The ionomers are viscoelastic fluids on long time scales but still behave as gels in short time scales where the ionic groups have not yet dissociated from their clusters, termed reversible gels. Taking this molecular view, Quan theoretically predicted that the gelation occurs when the number of the effective crosslinks (i.e., ionic groups) per chain, p, increases to a critical value pc ≈ 1 (Macromolecules 2015, 48, 1221; ibid. 2016, 49, 3936). He confirmed this prediction from viscoelastic data of Bob Weiss on a series of ionomers having various p. In particular, for sols having p < pc, he confirmed the prediction that an increase of p results in a “Ginzburg transition” from an overlapping sol composed of many short sol chains sharing their pervaded volumes to a non-overlapping sol wherein a few, large sol chains having multiple branches are isolated from each other. For the gels, he confirmed the other prediction that an increase of p leads to the second “Ginzburg transition” from a scarce gel network (with no overlapping between long, scarce strands of the network) to a dense network (wherein short strands are heavily overlapping). These findings of Quan brought a significant progress in our understanding of the ionomer dynamics as well as of the sol-gel transition in a variety of materials.

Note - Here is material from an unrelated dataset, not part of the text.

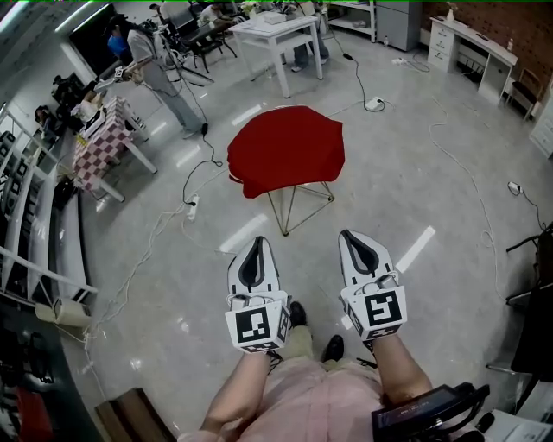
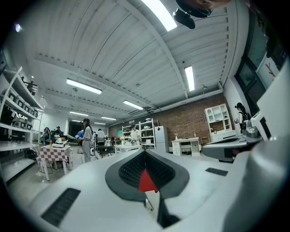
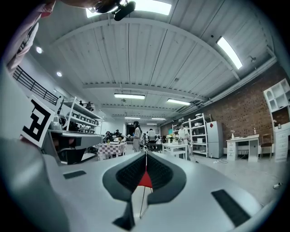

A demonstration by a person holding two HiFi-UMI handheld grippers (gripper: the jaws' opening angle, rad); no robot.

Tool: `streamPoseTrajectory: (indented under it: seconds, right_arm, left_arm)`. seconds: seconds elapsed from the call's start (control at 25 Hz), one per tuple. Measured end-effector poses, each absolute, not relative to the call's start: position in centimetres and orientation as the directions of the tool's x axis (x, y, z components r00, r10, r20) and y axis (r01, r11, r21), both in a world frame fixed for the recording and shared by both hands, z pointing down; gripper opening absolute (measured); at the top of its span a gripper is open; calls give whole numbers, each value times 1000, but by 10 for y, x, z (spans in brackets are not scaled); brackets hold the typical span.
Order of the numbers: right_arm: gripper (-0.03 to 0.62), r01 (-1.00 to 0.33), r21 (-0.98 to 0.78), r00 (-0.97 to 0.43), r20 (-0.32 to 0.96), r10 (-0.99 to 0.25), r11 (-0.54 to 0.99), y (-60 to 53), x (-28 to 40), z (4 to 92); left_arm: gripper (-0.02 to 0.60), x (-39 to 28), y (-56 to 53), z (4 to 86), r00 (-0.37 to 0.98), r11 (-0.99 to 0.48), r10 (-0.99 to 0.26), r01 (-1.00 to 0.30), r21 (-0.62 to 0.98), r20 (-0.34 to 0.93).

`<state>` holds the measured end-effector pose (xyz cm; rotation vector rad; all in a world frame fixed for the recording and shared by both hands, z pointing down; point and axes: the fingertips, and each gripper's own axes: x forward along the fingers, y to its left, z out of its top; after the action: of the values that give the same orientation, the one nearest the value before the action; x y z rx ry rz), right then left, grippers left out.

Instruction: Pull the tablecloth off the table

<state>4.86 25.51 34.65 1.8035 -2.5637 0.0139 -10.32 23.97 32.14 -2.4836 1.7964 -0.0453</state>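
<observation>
Checked table (image 1: 99, 145) at 10 o'clock in the head view: red-and-white squares, white legs. A person (image 1: 160, 73) stands just beside it. The floor (image 1: 432, 164) is glossy grey with light streaks.

Left hand-held gripper (image 1: 259, 243) at 7 o'clock, with a smooth white shell tapering to a point, dark ribbed pads and a black-and-white marker cube at the rear. Its jaws are clenched together with nothing between them.

Tablecloth (image 1: 285, 147) at 12 o'clock, centre frame: plain red fabric, matte, with soft folds. It is draped over a small surface (image 1: 278, 216) on thin gold wire legs, and its edges hang down all round. It is well apart from both grippers. Each gripper view shows it only as a red sliver (image 2: 147, 181) past the pad tips.

Right hand-held gripper (image 1: 349, 235) at 5 o'clock has the same white shell and cube. Its jaws are clenched too, and it grasps nothing.

White power strip (image 1: 373, 104) on the floor at 1 o'clock. White desk (image 1: 473, 43) with drawers at 2 o'clock, against a brick wall (image 1: 505, 19).
</observation>
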Motion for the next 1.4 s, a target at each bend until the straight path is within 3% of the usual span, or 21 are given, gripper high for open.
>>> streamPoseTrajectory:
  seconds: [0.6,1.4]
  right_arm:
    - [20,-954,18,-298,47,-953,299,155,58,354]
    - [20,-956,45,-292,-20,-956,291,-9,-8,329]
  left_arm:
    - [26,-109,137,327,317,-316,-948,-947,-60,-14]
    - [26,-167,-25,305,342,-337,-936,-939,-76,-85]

After he moved to Changchun Institute of Applied Chemistry, Quan further conducted extensive research for ionomers and related materials on the basis of the above finding. He demonstrated that the viscoelastic data of ionomers are well described by the sticky Rouse model utilizing the dielectrically evaluated dissociation frequency as a reciprocal of the time constant τs of the dissociation process in the model (Macromolecules 2016, 49, 9192; J. Rheol. 2017, 61, 1199). He also found that this τs and the relaxation time of the monomeric segment τ0 satisfy a relationship, τs/τ0 ≈ exp(Ea/RT) with Ea = 8-13 kJ/mol. This relationship suggests that the sticker dissociation requires cooperative motion of monomeric segments, which adds a novel aspect to our understanding of the ionomer rheology. Furthermore, on the basis of that relationship, he successfully designed ion-containing model polymers exhibiting various rheological properties well-tuned by the medium polarity (Macromolecules 2017, 50, 963). His perspective article (Soft Matter 2018, 14, 2961), summarizing all those findings, serves as an excellent guide for future research and is highly appreciated in the community of rheology. Very recently, he extended his study to telechelic ionomers to reveal that the ionomers exhibit ductility when flow-induced dissociation of an ionic cluster is followed by quick re-association into other cluster (Macromolecules 2018, 51, 4735). For telechelic ionomers with having more than one ionic group at each end of the chain, he also demonstrated a cooperative feature of the dissociation of those groups (Macromolecules 2019, 52, 2265; ACS Macro Letters 2020, 9, 917).

In summary, the outstanding research ability of Quan Chen has enabled him to reveal novel features of miscible blends and ionomers thereby making remarkable progress in our rheological understanding of these materials. We are fully convinced that he will continue developing new ideas about the dynamics of polymer-based materials, leading the worldwide community of rheology for many years to come.